Kars ve İnegöl’de başarılı bir mesleki geçmişe sahip olan Yıldırım, anı ve izlenimlerini ‘Lafın sırası; Bir gazetecinin notları’ adlı kitapta topladı.

Dün ACG Medya Genel Müdürü Sedat Kızılcıklı’yı ziyaret ederek yeni görevinde başarılar dileyen Yıldırım, bize de imzaladığı kitabını getirdi.

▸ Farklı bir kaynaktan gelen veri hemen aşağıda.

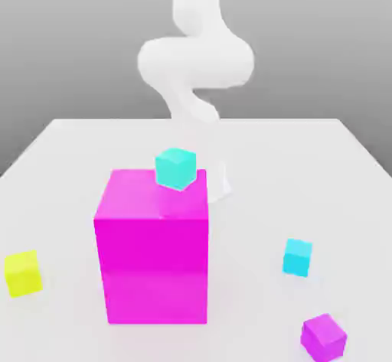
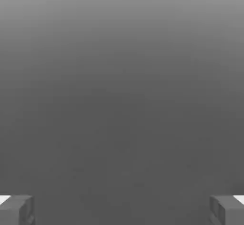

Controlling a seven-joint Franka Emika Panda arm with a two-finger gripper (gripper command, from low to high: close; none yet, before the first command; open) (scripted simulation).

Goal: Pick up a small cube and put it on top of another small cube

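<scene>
The small sky-cyan cube rests on the white table, on the exterior view's right. A greener teal small cube sits at the back edge of the big magenta block's top. The white arm rises behind the block, well above the table. In the hand view my gripper is open: its two grey fingertips stand far apart, with nothing between them and plain grey ahead.
A small yellow cube lies at the exterior view's left, near the front. At the front right lies a small magenta cube. The big magenta block stands tall in the middle of the table.
</scene>
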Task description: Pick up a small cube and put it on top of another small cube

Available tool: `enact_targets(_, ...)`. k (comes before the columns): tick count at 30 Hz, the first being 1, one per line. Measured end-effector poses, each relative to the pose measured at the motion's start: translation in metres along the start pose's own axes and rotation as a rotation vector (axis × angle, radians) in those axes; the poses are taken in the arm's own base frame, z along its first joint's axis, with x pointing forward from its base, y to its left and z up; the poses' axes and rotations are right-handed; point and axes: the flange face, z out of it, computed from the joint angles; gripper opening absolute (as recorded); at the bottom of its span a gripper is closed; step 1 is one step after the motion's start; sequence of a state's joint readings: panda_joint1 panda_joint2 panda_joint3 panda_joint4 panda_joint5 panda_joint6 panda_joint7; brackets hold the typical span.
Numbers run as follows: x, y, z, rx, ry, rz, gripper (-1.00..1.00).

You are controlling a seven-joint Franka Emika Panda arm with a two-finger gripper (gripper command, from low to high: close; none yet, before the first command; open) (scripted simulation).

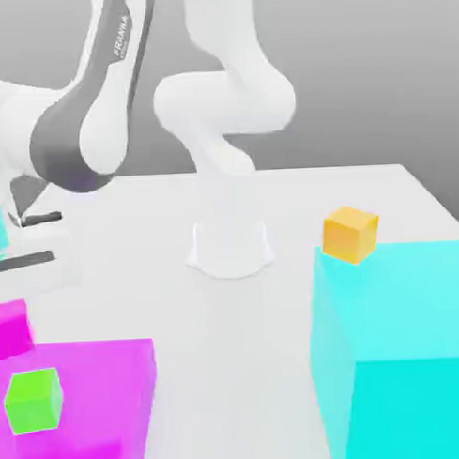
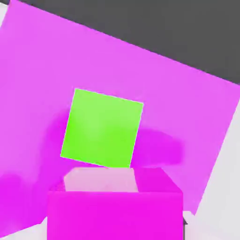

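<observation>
The small magenta cube (image 1: 9, 327) is at the exterior view's far left edge, just under my gripper (image 1: 14, 275) and beside the back edge of the big flat magenta block (image 1: 95, 408). In the hand view this small magenta cube (image 2: 115, 206) looms very close, in front of a green cube (image 2: 102, 127). The green cube (image 1: 34, 400) rests on the big magenta block (image 2: 187, 108). An orange cube (image 1: 350, 234) sits on the far corner of a big cyan block (image 1: 398, 348). Whether the small magenta cube is held or resting, I cannot tell.
The arm's white base (image 1: 230, 247) stands at the middle back of the grey table (image 1: 230, 365). The tall cyan block fills the exterior view's right front. Bare table lies between the two big blocks.
</observation>
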State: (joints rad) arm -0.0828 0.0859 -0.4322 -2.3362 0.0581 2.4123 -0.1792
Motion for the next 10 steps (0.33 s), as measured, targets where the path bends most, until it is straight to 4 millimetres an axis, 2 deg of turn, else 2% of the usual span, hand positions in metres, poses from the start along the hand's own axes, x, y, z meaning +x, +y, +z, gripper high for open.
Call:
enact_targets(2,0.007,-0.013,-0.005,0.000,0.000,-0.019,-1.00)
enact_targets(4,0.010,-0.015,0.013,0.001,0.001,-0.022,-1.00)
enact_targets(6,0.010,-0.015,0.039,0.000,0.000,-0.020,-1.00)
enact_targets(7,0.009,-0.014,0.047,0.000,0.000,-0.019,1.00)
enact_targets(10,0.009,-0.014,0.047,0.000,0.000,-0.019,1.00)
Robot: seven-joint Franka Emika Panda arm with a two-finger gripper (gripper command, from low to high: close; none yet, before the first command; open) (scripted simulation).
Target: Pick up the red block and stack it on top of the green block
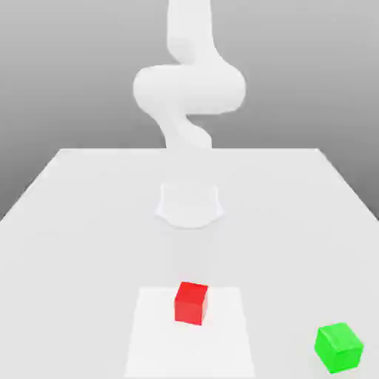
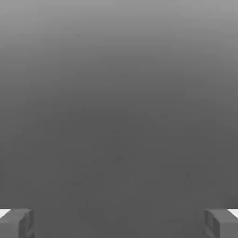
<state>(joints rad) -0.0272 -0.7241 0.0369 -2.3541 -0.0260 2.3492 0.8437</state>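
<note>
Green block [image 1: 339,346] nearest | red block [image 1: 191,302] apart | gripper [image 2: 119,223] spread

Surface: white table [image 1: 89,222], flat, matte | On it: red block [image 1: 191,303] resting on a lighter square patch [image 1: 155,333]; green block [image 1: 339,346] on bare tabletop, well apart from red, toward the exterior view's right | Arm base [image 1: 189,205] mounted mid-table | Positions relative to the gripper: cannot tell.

- White table [image 1: 89,222]: a flat matte surface across the lower half of the exterior view.
- Paler square patch [image 1: 152,333]: lies on the table near its front edge.
- Grey backdrop [image 1: 66,74]: plain, behind the table.
</note>
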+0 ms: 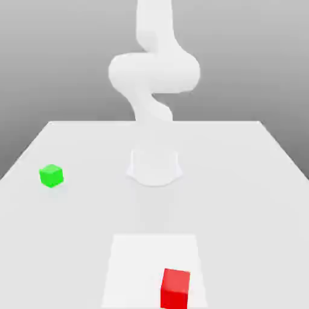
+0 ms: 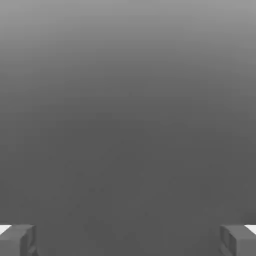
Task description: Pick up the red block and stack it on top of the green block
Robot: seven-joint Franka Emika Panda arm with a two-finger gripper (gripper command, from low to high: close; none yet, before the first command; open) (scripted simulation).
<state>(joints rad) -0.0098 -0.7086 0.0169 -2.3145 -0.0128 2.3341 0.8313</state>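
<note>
The gripper [image 2: 128,240] is seen with its jaws spread wide, nothing held between its fingertips [image 2: 17,240]. The red block [image 1: 175,288] is set on the white table [image 1: 253,199], near the exterior view's lower edge, one face turned toward the camera. The green block [image 1: 51,175] is placed well apart, toward the exterior view's left, turned slightly. The white robot base [image 1: 154,166] is seen between and behind them.

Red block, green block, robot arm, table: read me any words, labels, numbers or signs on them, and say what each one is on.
There is no text to read.
The red block is plain, with no marking.
The green block is plain too.
The white robot arm and its base carry no brand or number.
The table bears no sign.
The gripper fingertips are unmarked grey.
</note>
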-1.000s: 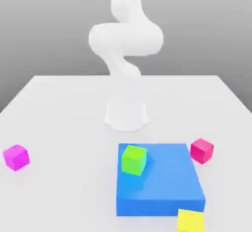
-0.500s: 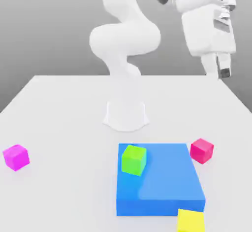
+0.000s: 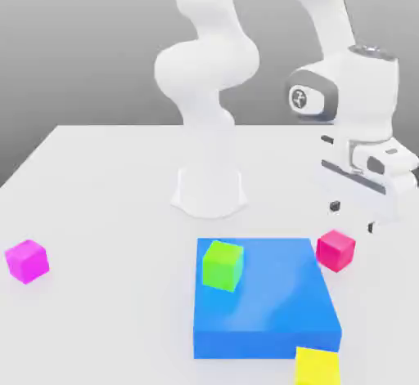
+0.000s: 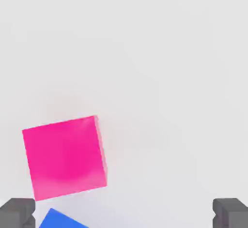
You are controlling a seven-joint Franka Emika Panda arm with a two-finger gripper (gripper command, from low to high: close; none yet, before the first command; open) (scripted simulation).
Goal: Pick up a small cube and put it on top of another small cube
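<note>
Exterior view, left to right: magenta cube (image 3: 27, 261) alone at far left of the worktop (image 3: 106, 179); arm base (image 3: 210, 189) mid-back; green cube (image 3: 223, 265) sitting on the near-left corner of the blue slab (image 3: 270, 302); yellow cube (image 3: 317, 366) at the slab's front right corner; pink cube (image 3: 335, 249) on the worktop just beside the slab's right edge.

Tool (image 3: 353, 217) hangs above and slightly behind the pink cube, fingers spread wide, nothing held.

Step in hand, as I judge it: approach for the pick. In the hand view the pink cube (image 4: 65, 157) sits close to one finger (image 4: 17, 213), far from the other, and skewed to the finger line. Best to centre over the cube, square the wrist to its faces, then descend straight. Keep clear of the slab edge.

Pose: the arm arches from the base over to the right, wrist bent, hand pointing down.
</note>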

Kitabında, anılarını anlatırken, aldığı dersleri de anlatan Yıldırım, kitabı yazma gerekçesini de genç meslektaşlarımıza ders olacak nitelikte şu sözlerle anlattı:
‘Her yaşam kendine özgü bir yolculuk olduğuna göre, ben de anılarımı ve tecrübelerimi bu kitapta topladım. Gazeteciliğin sadece haber yapmak, köşe yazarı olmaktan ibaret olmadığını, istendiğinde toplum yararına çok işler yapılabileceğinin örneklerini verdim. Son yıllarda ciddi boyutta dejenerasyona uğrayan gazetecilik mesleğinin ve bu görevi ifa eden gazetecilerin üzerindeki ölü toprağını kaldırmanın vakti gelmiş ve hatta geçmiştir. Onurlu, haysiyetli, kalemini satmayan saygın gazetecilere özlem duyuyoruz’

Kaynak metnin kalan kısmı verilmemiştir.